Topic models for decision-support systems. Part I: Training, representation and exploitation of topic models

Analyzing document collections in Science, Technology, and Innovation (STI) is essential for informed policy-making. Advances in topic modeling offer powerful tools to uncover key themes within large, heterogeneous STI datasets that can inform decision-making. However, challenges such as aligning model outputs with expert knowledge, determining the desired topic granularity, and addressing model variability, limit their widespread adoption. This paper presents the Topic Analysis and Search Engine (tase), a platform developed within the European IntelComp project to address these limitations. tase combines Bayesian and Neural topic modeling techniques within a unified framework that incorporates an expert-in-the-loop approach for training and curating models.
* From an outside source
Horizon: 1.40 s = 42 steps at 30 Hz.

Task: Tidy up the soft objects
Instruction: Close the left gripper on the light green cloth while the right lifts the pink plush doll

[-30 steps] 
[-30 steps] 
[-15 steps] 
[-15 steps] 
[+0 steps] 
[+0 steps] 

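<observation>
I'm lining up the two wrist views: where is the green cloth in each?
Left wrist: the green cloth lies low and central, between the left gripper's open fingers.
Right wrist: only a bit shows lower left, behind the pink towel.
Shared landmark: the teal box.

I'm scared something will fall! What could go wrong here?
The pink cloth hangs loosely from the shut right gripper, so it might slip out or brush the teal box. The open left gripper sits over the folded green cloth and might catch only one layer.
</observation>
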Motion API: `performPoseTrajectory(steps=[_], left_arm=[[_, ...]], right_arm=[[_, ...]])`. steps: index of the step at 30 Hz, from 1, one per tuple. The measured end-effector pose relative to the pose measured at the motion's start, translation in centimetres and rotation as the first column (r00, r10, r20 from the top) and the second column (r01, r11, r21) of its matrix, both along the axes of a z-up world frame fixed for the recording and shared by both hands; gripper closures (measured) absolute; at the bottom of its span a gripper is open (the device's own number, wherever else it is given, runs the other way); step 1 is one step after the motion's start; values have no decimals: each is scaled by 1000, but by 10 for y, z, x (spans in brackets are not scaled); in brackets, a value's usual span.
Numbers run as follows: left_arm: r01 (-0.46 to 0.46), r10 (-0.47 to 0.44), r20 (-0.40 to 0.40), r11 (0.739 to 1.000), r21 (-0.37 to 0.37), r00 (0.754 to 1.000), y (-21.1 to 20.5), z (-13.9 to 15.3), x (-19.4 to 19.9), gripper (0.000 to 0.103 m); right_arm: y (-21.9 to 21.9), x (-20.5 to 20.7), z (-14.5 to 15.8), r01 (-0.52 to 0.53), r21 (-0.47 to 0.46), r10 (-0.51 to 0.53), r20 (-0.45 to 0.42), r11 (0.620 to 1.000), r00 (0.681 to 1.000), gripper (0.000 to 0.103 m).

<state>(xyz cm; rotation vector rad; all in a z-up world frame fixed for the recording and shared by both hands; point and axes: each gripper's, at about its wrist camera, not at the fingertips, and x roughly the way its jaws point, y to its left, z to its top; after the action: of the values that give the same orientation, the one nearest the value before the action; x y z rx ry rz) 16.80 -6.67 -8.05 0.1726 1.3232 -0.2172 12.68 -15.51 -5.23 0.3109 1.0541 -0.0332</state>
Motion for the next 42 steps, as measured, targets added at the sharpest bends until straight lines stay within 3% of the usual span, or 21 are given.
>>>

This framework is further enhanced with a Solr-based exploitation tool, featuring an innovative indexing method and a novel criterion for document retrieval. These features enable efficient semantic similarity calculations and seamless integration into decision-support systems. We demonstrate tase s scalability and effectiveness through two real-world STI use cases, highlighting its potential for broader applications. The software is freely available as open-source under the MIT license.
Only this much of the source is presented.